Starting at the first line of the data below, write out each line exactly until you reach the line containing "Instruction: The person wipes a", and include that line too.

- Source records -

------------------------

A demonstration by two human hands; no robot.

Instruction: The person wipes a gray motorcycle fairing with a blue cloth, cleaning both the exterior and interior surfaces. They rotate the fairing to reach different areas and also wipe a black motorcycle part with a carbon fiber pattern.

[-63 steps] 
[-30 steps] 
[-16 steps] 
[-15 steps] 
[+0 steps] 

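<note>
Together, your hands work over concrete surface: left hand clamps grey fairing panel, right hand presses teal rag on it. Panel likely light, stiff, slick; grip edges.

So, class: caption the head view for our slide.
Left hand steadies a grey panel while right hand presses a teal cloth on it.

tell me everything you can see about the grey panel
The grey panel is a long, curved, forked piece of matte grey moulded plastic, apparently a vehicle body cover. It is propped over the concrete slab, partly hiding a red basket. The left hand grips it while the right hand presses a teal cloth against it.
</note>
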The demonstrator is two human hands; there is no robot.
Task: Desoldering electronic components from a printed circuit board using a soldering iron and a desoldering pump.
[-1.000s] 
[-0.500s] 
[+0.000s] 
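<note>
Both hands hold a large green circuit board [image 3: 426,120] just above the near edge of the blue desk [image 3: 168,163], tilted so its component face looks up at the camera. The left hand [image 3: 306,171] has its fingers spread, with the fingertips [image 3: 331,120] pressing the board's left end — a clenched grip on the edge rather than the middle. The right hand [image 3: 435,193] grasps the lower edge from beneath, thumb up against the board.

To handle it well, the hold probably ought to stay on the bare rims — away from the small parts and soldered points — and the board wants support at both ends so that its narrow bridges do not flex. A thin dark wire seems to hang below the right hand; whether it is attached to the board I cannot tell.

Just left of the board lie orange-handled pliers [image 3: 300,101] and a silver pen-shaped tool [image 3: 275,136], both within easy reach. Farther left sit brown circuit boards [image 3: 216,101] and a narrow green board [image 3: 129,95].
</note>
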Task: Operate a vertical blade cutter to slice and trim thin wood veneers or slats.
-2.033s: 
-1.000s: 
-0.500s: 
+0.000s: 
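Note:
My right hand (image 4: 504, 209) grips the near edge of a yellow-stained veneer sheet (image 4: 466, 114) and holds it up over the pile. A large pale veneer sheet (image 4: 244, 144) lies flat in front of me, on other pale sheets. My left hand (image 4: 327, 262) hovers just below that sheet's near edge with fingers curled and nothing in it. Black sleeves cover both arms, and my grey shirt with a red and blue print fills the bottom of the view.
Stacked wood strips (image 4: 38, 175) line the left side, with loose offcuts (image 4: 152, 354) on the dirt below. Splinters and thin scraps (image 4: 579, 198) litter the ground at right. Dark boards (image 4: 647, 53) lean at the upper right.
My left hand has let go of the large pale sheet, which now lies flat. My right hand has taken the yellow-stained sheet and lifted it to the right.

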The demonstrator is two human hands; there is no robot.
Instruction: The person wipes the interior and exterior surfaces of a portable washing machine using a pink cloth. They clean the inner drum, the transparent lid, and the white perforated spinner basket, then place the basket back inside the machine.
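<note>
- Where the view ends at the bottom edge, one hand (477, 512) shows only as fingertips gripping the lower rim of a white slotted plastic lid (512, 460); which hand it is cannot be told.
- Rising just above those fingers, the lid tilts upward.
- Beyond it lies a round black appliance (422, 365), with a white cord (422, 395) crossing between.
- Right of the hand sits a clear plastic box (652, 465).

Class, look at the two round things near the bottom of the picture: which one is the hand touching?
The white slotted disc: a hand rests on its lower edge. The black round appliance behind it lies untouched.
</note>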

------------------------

- Output below -
A demonstration by two human hands; no robot.

Instruction: The person wipes a gray motorcycle fairing with a blue cloth, cleaning both the exterior and interior surfaces. They rotate the fairing to reach different areas and also wipe a black motorcycle part with a carbon fiber pattern.

That's the answer, with nothing more to add.